Coat of arms of the Order of Saint John. The personal coat of arms of the grand master would be shown alongside the order's coat of arms in 14th to 15th centuries. Beginning in the mid-15th century, the grand master would quarter the order's coat of arms with his own.

This is a list of grand masters of the Knights Hospitaller, including its continuation as the Sovereign Military Order of Malta after 1798. It also includes unrecognized "anti-grand masters" and lieutenants or stewards during vacancies.

In lists of the heads of the Order, the title "grand master" is often applied retrospectively to the early heads of the Order. The medieval heads of the Order used the title of custos (guardian) of the hospital. The title magister (master) is used on coins minted in Rhodes, beginning with Foulques de Villaret. The first to use the title grandis magister (grand master) was Jean de Lastic (reigned 1437–1454). Later grand masters in Rhodes used magnus magister (grand master).

In 1607 Holy Roman Emperor Rudolf II created the grand master a prince of the Holy Roman Empire (Reichsfürst). This grant was renewed by Emperor Ferdinand II on July 16, 1620. On March 20, 1607, Pope Paul V granted the grand master the style of His Eminence and precedence at the Court of Rome immediately after the cardinals.

In 1880 the title of Fürst (prince) was recognised in Austria by the Emperor Franz Joseph I.

On February 2, 1929, the title of principe (prince) and the style of Altezza Eminentissima (Most Eminent Highness) were recognised in Italy by King Victor Emmanuel III.

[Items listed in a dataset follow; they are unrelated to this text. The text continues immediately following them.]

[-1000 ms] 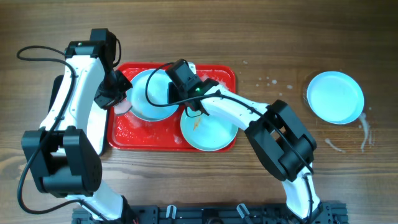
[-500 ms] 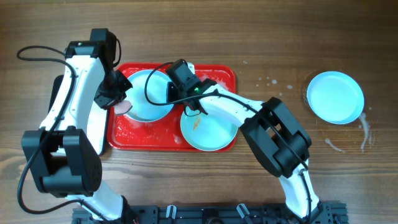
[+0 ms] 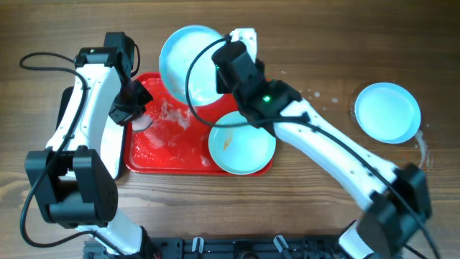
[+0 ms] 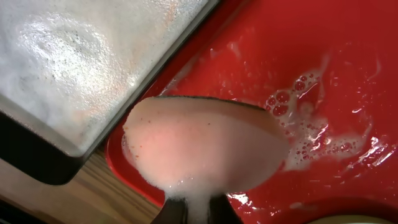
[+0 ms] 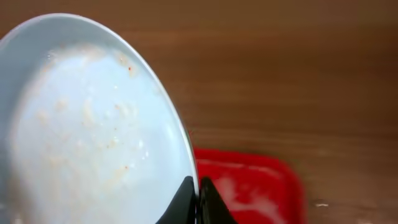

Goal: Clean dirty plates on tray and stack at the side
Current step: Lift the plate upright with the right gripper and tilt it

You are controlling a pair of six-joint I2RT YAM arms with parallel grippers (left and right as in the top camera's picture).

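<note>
The right pincer [image 5: 197, 190] is shut tight on the rim of a plate [image 3: 187, 61], holding it up over the tray's [image 3: 154, 151] far edge, likely to stack it. The left pincer [image 4: 189, 210] squeezes a soapy sponge [image 4: 199, 146]

Stood as a brown wood-grain table [image 3: 323, 43], carrying the red tray [image 3: 154, 147] left of the middle toward the far edge, a silvery black-rimmed tray [image 4: 62, 56] just beside that tray's left rim, and one pale blue plate [image 3: 388, 111] near the right edge amid wet streaks [image 3: 424, 155].

Glossy plastic tray [image 3: 154, 149], soapy; matt wooden table [image 3: 323, 43].
</note>
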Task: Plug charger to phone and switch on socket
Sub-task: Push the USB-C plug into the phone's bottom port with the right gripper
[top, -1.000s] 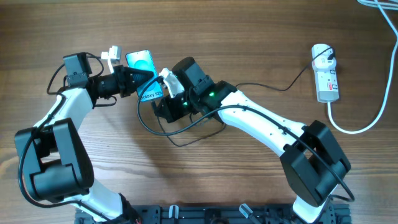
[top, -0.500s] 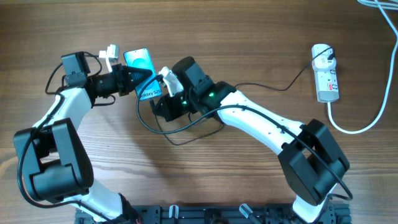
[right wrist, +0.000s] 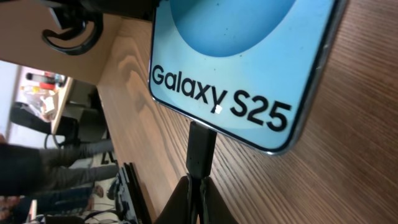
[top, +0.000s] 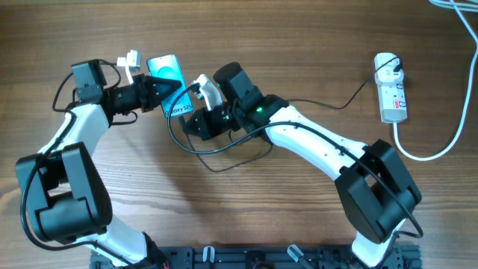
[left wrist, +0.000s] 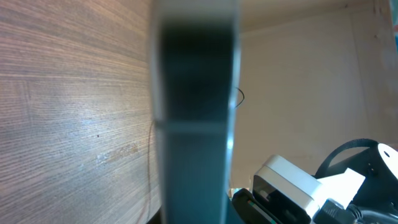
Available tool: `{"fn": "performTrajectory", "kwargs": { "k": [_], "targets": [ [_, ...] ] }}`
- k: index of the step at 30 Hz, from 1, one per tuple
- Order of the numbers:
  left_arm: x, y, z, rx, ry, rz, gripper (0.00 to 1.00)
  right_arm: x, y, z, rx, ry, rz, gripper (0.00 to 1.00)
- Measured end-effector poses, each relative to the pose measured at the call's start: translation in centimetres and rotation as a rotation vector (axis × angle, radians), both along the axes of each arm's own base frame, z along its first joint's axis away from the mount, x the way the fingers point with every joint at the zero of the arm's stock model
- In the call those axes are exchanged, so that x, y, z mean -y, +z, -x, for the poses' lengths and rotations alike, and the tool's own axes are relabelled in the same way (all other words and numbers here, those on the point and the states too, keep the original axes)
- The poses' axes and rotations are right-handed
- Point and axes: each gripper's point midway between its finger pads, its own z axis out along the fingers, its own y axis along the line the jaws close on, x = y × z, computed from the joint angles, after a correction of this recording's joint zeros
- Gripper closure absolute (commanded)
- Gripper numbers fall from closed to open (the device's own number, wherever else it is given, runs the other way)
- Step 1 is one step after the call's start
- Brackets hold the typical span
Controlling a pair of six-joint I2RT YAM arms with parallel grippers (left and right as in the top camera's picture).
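Observation:
The phone (top: 166, 73), with a teal screen and white text at its near end, is lifted off the table, and my left gripper (top: 163, 93) is shut on its side. In the left wrist view the phone (left wrist: 194, 106) is a blurred edge-on band. My right gripper (right wrist: 198, 185) is shut on the charger's small plug tip (right wrist: 202, 146). The tip meets the phone's (right wrist: 249, 56) lower edge; how deep it sits is unclear. The charger cable (top: 328, 103) runs right to a black plug in the white socket (top: 391, 93).
A thick white cord (top: 437, 146) loops from the socket along the right edge. Slack black cable (top: 216, 158) lies coiled under the right arm. The right arm's white camera housing (left wrist: 292, 186) sits close beside the phone.
Both grippers and the phone have drifted slightly up and left. The right gripper has risen closer to the phone's lower end. Both stay shut.

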Motion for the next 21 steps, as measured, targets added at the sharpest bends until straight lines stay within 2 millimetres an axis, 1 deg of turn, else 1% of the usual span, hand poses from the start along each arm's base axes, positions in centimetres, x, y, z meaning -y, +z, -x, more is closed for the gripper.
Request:
{"fn": "performTrajectory", "kwargs": {
  "k": [6, 18, 19, 20, 21],
  "targets": [
    [-0.29, 0.17, -0.2, 0.006, 0.007, -0.002, 0.96, -0.11, 0.36, -0.22, 0.011, 0.007, -0.027, 0.96],
    [-0.34, 0.19, -0.22, 0.006, 0.008, -0.003, 0.96, -0.12, 0.38, -0.24, 0.013, 0.007, -0.028, 0.95],
    [-0.34, 0.19, -0.22, 0.006, 0.008, -0.003, 0.96, -0.12, 0.38, -0.24, 0.013, 0.007, -0.028, 0.87],
    [-0.34, 0.19, -0.22, 0.006, 0.008, -0.003, 0.96, -0.12, 0.37, -0.24, 0.012, 0.007, -0.027, 0.76],
    [-0.33, 0.19, -0.22, 0.007, 0.008, -0.003, 0.96, -0.15, 0.43, -0.31, 0.02, 0.008, -0.03, 0.63]
  ]
}}
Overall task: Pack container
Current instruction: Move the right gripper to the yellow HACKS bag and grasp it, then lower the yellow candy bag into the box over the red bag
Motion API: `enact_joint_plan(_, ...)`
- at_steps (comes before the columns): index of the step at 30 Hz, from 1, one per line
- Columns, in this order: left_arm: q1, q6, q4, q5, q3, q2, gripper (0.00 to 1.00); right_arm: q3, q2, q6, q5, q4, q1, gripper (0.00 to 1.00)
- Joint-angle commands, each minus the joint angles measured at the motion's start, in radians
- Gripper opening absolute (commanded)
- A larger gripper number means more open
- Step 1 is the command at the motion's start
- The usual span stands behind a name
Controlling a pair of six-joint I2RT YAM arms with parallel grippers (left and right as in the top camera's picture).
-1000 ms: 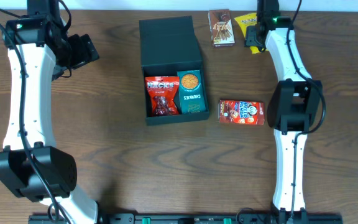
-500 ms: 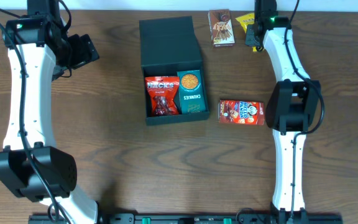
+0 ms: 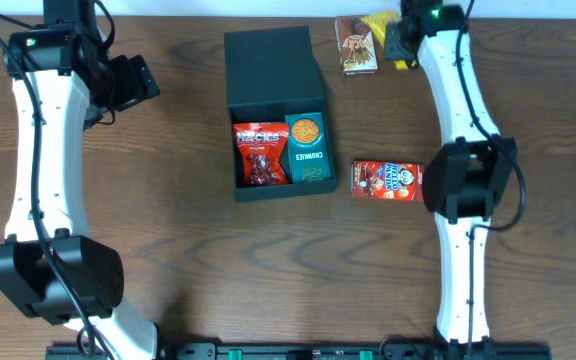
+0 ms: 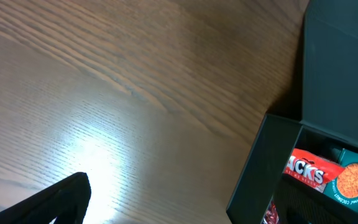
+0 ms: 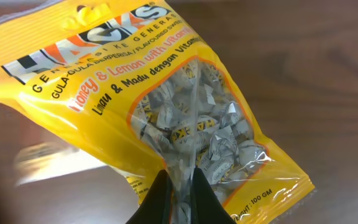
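The container is a dark box lying open at the table's middle, lid flap toward the back. A red Hacks packet and a teal carton lie side by side in it. At the back right, my right gripper is shut on a yellow Hacks candy bag. In the right wrist view its fingers pinch the clear middle of the bag. My left gripper hangs open at the far left, well away from the container's wall; only one finger shows.
A brown chocolate packet lies at the back, right next to the yellow bag. A red snack box lies on the wood just right of the container.
My right gripper closed on the yellow bag and shifted it left toward the brown packet. The left arm has not moved.
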Motion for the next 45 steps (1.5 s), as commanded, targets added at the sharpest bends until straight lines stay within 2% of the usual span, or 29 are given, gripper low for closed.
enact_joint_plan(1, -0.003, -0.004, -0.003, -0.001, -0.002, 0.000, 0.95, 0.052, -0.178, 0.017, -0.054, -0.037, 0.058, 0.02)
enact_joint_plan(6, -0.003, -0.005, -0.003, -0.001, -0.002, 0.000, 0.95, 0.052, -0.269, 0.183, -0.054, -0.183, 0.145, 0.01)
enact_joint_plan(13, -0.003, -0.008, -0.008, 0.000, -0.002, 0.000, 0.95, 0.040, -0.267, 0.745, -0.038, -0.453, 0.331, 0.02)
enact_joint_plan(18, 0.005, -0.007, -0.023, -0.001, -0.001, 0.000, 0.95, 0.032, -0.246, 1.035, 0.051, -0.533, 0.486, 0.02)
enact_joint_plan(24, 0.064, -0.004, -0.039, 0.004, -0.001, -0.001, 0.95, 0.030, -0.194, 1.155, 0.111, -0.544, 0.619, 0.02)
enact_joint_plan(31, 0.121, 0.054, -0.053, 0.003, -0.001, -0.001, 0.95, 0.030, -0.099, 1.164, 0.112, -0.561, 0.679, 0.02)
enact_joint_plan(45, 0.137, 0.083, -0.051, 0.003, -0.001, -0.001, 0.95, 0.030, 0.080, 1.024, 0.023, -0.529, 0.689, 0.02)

The style currently used by the grand master is:
 Most Eminent Highness,
 Altezza Eminentissima,
 Altesse Eminentissime,
 Hoheit und Eminenz,
 Alteza Eminentísima.

Numbered lists of the heads of the Order were published beginning in the early 17th century, with updated editions appearing throughout the 18th century. The numbering of masters and grand masters published in the 1719 Statutes of the Order lists Blessed Gerard as founder without number, Raymond du Puy as 1st Master, and Ramón Perellós (the incumbent as of 1719) as 63rd grand master. The numbering currently used by the Sovereign Military Order of Malta lists Blessed Gerard as 1st master, Raymond du Puy as 2nd master, Ramón Perellós y Rocafull as 64th grand master, and Giacomo Dalla Torre del Tempio di Sanguinetto as 80th grand master.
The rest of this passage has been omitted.